- **What to work on**: Copy out each line of the data below in which "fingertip" appears.

───

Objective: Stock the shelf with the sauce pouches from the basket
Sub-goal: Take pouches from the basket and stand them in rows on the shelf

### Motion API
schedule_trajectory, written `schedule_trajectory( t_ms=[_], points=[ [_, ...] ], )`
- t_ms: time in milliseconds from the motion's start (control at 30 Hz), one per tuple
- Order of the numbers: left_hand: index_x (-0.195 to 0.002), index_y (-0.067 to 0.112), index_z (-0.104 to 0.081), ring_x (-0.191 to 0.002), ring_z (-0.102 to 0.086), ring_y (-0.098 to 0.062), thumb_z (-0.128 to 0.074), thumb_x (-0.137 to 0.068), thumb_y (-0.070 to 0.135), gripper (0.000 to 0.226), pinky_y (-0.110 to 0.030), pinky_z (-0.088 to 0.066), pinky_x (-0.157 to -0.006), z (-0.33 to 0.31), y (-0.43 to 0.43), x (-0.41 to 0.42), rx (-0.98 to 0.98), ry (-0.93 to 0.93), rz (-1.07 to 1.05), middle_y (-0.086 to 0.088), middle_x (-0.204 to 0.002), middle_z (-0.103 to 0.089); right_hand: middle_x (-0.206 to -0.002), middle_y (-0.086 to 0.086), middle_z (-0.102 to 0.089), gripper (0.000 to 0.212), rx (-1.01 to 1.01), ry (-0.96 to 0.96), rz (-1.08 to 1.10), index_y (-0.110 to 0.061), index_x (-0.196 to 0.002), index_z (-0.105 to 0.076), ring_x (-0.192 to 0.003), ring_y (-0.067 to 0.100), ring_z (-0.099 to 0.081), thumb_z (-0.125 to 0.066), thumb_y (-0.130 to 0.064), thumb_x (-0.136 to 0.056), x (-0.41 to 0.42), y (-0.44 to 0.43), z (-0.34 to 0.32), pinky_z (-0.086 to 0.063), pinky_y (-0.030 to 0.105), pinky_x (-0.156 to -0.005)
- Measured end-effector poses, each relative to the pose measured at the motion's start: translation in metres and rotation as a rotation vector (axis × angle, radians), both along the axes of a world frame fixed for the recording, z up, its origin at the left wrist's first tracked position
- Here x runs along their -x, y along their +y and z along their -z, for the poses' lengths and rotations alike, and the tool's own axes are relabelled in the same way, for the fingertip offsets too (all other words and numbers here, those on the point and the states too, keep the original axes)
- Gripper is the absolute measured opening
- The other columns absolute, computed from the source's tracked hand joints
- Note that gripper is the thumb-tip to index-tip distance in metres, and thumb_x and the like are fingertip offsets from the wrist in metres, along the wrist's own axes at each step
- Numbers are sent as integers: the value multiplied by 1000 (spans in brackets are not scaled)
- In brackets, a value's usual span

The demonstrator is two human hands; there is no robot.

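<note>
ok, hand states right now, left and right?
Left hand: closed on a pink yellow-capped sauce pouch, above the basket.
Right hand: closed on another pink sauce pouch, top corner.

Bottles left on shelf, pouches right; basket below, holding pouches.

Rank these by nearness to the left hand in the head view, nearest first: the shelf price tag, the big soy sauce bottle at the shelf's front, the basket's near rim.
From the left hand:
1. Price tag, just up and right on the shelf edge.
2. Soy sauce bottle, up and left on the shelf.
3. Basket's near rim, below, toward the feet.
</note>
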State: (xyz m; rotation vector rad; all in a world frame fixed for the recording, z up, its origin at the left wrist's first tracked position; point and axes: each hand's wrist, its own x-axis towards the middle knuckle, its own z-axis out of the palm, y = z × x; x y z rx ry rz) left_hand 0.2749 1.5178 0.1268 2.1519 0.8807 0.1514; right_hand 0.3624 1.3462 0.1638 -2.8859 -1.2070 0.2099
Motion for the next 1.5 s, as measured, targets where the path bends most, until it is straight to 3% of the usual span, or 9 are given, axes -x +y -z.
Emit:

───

- **Solution for this exercise**:
- Here x runs along their -x, y along their +y and z along their -z, for the poses' lengths and rotations alike, and the tool's own axes are relabelled in the same way, for the fingertip offsets too (all other words and numbers here, those on the point and the states too, keep the original axes)
- Note that gripper is the thumb-tip to index-tip distance in metres, and thumb_x and the like are fingertip offsets from the wrist in metres, along the wrist's own axes at each step

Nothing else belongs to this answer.